The report highlighted that faster growth in government revenues helped India to expand military spending, despite raised debt levels.

India remains the second largest defence purchaser in Asia, at 14.4 per cent, after China at 43 per cent.

India’s armed forces are mainly orientated toward addressing security concerns and territorial disputes with Pakistan and China, though large numbers of paramilitary forces remain employed in internal security, the report’s authors said.

“India is looking to improve military infrastructure on its northern border. Mutual reaffirmation of the 2003 ceasefire agreement between India and Pakistan reduced conflict across the Line of Control in the disputed region of Kashmir. The government is increasingly focused on Indian Ocean security, which includes upgrading naval capability,” the report said.

“Recent Indian imports of foreign equipment have primarily been from the US and France. India and the US signed a defence and technology cooperation agreement in 2023 as part of wider efforts to strengthen security ties.”

However, Delhi’s efforts to modernise military ammunition have faced setbacks, experiencing both delays and budgetary increases.
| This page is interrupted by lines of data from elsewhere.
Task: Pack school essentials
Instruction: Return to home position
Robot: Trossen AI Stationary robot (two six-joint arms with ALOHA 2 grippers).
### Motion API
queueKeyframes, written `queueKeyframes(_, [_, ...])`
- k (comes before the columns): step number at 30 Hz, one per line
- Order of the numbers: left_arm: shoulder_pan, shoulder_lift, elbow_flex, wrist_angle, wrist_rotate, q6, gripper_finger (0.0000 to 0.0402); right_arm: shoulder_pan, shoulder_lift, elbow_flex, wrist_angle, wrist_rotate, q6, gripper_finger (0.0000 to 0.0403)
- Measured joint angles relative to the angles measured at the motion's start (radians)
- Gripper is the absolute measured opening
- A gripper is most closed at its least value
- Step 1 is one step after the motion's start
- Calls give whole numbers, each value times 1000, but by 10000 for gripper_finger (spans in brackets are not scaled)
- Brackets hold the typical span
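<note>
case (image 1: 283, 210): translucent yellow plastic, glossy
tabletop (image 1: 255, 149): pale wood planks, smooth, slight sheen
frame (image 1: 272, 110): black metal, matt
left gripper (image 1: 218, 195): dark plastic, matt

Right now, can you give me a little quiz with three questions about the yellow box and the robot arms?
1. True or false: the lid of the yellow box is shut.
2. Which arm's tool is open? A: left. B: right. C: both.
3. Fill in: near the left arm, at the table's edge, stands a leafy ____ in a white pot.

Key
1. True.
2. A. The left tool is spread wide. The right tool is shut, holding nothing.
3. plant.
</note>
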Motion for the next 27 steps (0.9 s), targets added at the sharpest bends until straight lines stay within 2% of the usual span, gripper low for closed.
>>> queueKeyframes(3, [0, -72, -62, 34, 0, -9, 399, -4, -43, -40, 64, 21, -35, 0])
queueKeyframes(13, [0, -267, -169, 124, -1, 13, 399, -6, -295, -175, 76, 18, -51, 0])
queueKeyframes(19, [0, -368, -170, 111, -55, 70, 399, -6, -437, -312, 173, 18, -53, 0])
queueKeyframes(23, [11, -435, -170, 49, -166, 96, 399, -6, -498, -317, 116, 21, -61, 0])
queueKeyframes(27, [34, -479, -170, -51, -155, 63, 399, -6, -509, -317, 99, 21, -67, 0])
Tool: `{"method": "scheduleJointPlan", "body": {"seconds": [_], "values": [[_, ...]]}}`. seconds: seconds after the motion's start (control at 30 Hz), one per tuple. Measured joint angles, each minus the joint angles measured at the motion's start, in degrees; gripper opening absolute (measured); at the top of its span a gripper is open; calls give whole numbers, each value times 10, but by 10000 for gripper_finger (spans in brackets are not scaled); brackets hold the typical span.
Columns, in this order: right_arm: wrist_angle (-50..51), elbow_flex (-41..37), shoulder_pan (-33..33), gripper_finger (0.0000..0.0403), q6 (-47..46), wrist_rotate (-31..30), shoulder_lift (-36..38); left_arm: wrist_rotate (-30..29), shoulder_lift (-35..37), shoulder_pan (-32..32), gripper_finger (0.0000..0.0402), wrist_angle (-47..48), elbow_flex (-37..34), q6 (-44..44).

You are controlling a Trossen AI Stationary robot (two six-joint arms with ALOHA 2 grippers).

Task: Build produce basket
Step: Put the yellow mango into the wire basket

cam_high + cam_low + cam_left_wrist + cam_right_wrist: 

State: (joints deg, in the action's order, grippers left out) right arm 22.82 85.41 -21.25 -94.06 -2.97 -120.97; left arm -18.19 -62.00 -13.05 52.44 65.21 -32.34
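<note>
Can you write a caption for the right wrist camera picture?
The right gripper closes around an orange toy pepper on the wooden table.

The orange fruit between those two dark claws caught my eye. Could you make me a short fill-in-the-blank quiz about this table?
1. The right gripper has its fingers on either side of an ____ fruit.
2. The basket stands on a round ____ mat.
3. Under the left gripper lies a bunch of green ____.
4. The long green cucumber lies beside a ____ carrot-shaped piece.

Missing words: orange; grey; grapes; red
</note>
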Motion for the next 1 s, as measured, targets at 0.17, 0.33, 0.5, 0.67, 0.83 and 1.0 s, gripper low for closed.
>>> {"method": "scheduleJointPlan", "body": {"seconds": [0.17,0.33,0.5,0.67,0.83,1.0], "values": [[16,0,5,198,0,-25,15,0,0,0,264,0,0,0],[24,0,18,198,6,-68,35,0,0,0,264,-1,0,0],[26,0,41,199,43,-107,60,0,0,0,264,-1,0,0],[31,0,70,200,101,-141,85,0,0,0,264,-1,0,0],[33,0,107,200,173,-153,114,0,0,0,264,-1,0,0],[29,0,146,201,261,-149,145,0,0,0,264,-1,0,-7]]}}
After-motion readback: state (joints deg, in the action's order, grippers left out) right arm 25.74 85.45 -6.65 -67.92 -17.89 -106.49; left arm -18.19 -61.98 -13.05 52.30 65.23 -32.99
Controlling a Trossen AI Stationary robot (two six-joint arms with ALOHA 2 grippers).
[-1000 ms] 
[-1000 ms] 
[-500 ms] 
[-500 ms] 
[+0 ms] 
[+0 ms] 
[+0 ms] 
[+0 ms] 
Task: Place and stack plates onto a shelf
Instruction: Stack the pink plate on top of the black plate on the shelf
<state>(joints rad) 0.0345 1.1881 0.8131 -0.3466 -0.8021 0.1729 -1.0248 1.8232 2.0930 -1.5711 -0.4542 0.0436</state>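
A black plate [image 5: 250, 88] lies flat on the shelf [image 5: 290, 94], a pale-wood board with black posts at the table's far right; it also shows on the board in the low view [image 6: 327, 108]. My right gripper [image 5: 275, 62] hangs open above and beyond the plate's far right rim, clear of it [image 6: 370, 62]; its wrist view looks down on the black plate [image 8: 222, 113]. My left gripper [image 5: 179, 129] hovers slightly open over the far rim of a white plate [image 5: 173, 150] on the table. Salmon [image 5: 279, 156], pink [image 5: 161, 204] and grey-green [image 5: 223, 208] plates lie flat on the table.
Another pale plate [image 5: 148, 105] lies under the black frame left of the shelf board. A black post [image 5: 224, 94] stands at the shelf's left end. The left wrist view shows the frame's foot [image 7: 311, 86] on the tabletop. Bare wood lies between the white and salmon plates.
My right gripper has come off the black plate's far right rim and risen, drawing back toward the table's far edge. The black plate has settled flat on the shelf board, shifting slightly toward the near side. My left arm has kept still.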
The government’s ‘Make in India’ strategy, intended to bolster the defence industry, is advancing slowly, the report added.

India and Pakistan are the main submarine-operating navies in south Asia, although Bangladesh has recently acquired a nascent capability with two ex-Chinese Ming-class boats, the report noted.

“Last year, the Indian Navy put into service the fifth submarine of the Kalvari class. The last one is set to be operational in 2024, alongside the Arighat, the second submarine of the Arihant class that carries ballistic missiles. India plans to have a fleet of at least 18 conventional submarines, although the progress of its Project 75I program is uncertain, with Germany potentially joining as a supporter.

“Additionally, Delhi aims to have four nuclear ballistic missile submarines (SSBNs) and six nuclear-powered general-purpose attack submarine (SSNs). Apart from acquiring new vessels, India plans to upgrade its first locally developed air-independent propulsion (AIP) system on the lead Kalvari submarine, possibly during a refit in 2024.

“Meanwhile, the Pakistan Navy announced progress on its Hangor-class submarine project in early 2023. This fleet, comprising eight vessels with AIP technology, is based on China’s Type-039A submarines and is intended to replace Pakistan’s aging French-built submarines.”

The report added, “China, Australia and the two antagonistic neighbours on the Korean Peninsula are pursuing major upgrades of their submarine capacities. Indonesia is expanding its fleet of such vessels, and Singapore is introducing new submarines to replace older models it will phase out.”

Globally, military expenditures increased by nine per cent to achieve a historic high of $2.2 trillion (£1.75tn), partly due to NATO member countries increasing their budgets in response to Russia’s aggression towards Ukraine.

Although Russia is typically identified as the primary threat in the western strategy updates, Germany, the UK and others are also signaling a more cautious approach toward China, the IISS report added.